WHAT THE TASK REQUIRES → Please retype the material beneath this task exactly, starting with its first line and finishing with the line containing "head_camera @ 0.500".

DATA BELOW →
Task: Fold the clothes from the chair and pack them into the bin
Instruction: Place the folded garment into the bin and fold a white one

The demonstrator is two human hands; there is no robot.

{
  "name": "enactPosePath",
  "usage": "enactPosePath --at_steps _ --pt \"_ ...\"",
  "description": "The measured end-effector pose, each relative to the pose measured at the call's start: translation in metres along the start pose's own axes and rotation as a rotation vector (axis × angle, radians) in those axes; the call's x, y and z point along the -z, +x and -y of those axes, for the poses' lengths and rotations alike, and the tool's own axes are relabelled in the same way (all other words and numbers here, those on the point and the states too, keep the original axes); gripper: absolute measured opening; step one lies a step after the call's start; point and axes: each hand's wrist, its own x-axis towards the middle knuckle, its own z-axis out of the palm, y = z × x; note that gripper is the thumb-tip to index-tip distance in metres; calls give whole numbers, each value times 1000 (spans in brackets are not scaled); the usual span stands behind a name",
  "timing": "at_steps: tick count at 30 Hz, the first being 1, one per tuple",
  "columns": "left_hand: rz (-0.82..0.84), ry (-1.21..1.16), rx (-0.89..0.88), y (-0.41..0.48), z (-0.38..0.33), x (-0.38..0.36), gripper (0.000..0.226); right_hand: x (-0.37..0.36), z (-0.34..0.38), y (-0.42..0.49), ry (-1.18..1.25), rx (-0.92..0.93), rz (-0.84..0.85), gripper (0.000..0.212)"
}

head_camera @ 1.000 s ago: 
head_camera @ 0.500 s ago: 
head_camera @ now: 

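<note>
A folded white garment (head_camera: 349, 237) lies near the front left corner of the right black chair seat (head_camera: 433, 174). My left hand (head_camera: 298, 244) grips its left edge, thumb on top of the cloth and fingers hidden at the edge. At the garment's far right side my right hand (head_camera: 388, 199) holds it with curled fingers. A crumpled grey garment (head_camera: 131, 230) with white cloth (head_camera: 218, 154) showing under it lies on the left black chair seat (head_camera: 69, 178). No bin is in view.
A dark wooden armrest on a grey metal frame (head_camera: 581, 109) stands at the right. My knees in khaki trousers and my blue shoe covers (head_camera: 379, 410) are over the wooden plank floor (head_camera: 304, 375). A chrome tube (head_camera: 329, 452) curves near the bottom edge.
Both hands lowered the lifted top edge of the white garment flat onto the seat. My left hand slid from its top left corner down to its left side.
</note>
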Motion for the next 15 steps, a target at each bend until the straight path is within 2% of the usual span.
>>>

SOLUTION →
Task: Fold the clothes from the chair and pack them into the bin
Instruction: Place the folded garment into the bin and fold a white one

The demonstrator is two human hands; there is no robot.

{
  "name": "enactPosePath",
  "usage": "enactPosePath --at_steps _ --pt \"_ ...\"",
  "description": "The measured end-effector pose, each relative to the pose measured at the call's start: translation in metres along the start pose's own axes and rotation as a rotation vector (axis × angle, radians) in those axes; the call's x, y and z point along the -z, +x and -y of those axes, for the poses' lengths and rotations alike, and the tool's own axes are relabelled in the same way (all other words and numbers here, those on the point and the states too, keep the original axes); gripper: absolute measured opening; step one lies a step after the call's start; point and axes: each hand's wrist, its own x-axis towards the middle knuckle, its own z-axis out of the palm, y = z × x; note that gripper is the thumb-tip to index-tip distance in metres; calls give whole numbers, each value times 1000 (spans in brackets are not scaled); the usual span stands behind a name",
  "timing": "at_steps: tick count at 30 Hz, the first being 1, one per tuple",
  "columns": "left_hand: rz (-0.82..0.84), ry (-1.21..1.16), rx (-0.89..0.88), y (-0.41..0.48), z (-0.38..0.33), x (-0.38..0.36), gripper (0.000..0.226); right_hand: x (-0.37..0.36), z (-0.34..0.38), y (-0.42..0.49), ry (-1.18..1.25), rx (-0.92..0.93), rz (-0.84..0.85), gripper (0.000..0.212)"
}

head_camera @ 1.000 s ago: 
head_camera @ 0.500 s ago: 

Nothing further is needed for the answer.